Breast cancer is the second most common cancer among women in the United States, and cigarette smoking is associated with a higher incidence of breast cancer spread, or metastasis, lowering the survival rate by 33% at diagnosis.
While cigarette smoking's link to cancer is well-known, the role of nicotine, a non-carcinogenic chemical found in tobacco, in breast-to-lung metastasis is an area where more research is needed.
Now, scientists at Wake Forest School of Medicine have found that nicotine promotes the spread of breast cancer cells into the lungs.
The study is published in the January 20 online edition of Nature Communications.
"Our data shows that nicotine exposure creates an environment in the lungs that is ripe for metastatic growth," said Kounosuke Watabe, Ph.D., lead author of the study and professor of cancer biology at Wake Forest School of Medicine, part of Wake Forest Baptist Health.
This environment is called a pre-metastatic niche, which attracts pro-tumor neutrophils, a type of immune cells. The pre-metastatic niche releases a protein called STAT3-activated lipocalin 2 (LCN2) from the neutrophils to induce metastatic growth.
For the study, Watabe's team first studied 1,077 breast cancer patients and found that current smokers or former smokers have a higher incidence of lung metastasis compared to patients who never smoked.
Then, using a mouse model of breast cancer metastasis, the researchers discovered that persistent exposure to nicotine generates an inflammatory microenvironment in the lungs characterized by an influx of activated neutrophils to create a pre-metastatic niche.
Even after quitting nicotine for 30 days, the incidence of distant metastasis was not reduced, suggesting an ongoing risk for breast cancer patients who are former smokers.
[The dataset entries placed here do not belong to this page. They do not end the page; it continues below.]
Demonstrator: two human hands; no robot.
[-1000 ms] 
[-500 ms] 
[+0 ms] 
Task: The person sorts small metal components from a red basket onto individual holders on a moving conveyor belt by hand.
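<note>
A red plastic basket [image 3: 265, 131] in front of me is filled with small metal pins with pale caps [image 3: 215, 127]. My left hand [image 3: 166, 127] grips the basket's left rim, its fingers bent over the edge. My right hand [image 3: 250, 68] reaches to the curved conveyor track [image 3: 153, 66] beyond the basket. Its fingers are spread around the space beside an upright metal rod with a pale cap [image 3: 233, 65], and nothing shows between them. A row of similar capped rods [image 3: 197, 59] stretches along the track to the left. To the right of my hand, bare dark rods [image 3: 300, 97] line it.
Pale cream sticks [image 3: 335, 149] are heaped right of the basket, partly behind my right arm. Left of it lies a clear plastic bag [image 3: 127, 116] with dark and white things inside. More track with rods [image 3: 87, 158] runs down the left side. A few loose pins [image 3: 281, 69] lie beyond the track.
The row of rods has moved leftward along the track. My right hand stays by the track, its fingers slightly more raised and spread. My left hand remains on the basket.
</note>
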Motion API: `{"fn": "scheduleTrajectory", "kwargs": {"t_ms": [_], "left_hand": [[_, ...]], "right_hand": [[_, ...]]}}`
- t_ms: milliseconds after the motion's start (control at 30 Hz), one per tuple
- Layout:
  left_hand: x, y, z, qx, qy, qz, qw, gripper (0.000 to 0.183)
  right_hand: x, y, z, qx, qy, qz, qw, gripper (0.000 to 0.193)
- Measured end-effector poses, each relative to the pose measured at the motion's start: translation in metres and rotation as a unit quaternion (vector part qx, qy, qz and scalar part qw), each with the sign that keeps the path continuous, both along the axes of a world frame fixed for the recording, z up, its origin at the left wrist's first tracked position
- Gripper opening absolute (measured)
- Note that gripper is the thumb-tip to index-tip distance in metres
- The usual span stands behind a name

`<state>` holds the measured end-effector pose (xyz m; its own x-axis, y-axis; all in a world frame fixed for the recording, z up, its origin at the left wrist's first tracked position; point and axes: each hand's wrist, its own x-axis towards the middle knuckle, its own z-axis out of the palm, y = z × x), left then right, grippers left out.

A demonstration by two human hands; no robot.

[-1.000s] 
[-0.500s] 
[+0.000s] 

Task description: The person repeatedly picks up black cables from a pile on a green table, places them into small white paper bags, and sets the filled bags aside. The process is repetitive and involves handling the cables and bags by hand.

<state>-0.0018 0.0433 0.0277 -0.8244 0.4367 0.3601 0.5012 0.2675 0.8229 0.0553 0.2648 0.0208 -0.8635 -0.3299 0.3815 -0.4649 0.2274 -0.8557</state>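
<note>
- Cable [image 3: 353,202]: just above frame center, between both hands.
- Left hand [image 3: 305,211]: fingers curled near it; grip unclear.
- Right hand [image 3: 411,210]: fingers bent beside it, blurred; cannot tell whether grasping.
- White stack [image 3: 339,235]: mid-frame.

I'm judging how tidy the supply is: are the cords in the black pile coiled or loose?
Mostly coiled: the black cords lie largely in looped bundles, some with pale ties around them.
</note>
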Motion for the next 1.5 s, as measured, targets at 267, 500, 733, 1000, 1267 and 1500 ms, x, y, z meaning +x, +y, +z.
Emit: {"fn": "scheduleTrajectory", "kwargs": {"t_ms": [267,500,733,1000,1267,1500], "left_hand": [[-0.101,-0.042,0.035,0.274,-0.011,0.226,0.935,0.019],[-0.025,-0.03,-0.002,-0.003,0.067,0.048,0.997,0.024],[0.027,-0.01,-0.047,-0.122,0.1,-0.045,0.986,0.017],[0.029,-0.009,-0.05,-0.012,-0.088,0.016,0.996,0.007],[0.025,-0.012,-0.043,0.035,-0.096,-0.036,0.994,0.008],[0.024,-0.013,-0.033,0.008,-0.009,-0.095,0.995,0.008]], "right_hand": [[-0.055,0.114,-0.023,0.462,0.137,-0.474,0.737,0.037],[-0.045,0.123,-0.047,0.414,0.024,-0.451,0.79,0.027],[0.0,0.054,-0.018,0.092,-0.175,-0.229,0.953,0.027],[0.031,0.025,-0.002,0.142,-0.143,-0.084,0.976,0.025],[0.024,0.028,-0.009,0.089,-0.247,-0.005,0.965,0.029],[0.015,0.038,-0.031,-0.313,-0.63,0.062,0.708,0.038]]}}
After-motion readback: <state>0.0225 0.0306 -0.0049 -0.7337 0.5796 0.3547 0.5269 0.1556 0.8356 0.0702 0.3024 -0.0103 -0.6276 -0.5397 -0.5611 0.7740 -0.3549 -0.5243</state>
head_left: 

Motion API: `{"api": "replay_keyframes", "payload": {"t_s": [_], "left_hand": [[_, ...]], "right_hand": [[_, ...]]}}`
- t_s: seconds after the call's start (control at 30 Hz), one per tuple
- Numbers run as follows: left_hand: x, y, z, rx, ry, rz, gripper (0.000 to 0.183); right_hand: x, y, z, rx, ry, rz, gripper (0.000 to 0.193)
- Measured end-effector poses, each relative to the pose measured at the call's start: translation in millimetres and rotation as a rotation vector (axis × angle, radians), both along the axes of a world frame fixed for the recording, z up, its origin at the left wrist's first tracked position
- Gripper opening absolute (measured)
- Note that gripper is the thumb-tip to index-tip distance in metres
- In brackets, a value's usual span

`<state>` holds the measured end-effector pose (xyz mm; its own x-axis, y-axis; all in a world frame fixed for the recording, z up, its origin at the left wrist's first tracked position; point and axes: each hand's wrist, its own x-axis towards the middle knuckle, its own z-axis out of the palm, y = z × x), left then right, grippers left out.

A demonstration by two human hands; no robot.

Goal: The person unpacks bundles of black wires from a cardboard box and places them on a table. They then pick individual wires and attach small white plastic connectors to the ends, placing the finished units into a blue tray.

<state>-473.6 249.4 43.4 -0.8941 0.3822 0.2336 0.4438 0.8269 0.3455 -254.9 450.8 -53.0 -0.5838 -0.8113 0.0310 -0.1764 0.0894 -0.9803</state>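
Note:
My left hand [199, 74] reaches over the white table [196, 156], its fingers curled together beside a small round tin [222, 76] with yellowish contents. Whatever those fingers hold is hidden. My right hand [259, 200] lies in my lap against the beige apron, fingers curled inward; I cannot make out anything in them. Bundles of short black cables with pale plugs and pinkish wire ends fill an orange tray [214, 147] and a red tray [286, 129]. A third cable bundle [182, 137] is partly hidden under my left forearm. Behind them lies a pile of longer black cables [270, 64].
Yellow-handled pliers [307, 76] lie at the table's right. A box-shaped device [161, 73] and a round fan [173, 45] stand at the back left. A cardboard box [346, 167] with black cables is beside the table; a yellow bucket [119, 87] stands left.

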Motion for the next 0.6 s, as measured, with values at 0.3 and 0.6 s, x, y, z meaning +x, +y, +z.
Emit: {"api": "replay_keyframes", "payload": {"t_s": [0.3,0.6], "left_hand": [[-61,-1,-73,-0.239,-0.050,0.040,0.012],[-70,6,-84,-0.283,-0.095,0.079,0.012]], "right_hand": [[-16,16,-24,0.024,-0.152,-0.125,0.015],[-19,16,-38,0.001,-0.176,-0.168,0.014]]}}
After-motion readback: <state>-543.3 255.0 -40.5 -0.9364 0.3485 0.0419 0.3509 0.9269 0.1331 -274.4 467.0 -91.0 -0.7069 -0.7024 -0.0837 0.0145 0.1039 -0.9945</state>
Watabe and colleagues also looked for a drug that might block this accumulation of neutrophils and identified salidroside, a natural compound found in the plant Rhodiola rosea. This compound, which has anti-inflammatory, anti-cancer and anti-viral properties, significantly decreased the number of pro-tumor neutrophils and subsequently reduced the incidence of lung metastases in mice.
"Based on these findings, breast cancer patients should opt for smoking cessation programs that do not use nicotine replacement products," Watabe said. "Furthermore, our findings show that salidroside may be a promising therapeutic drug to help prevent smoking-induced breast cancer lung metastasis, although more research is needed."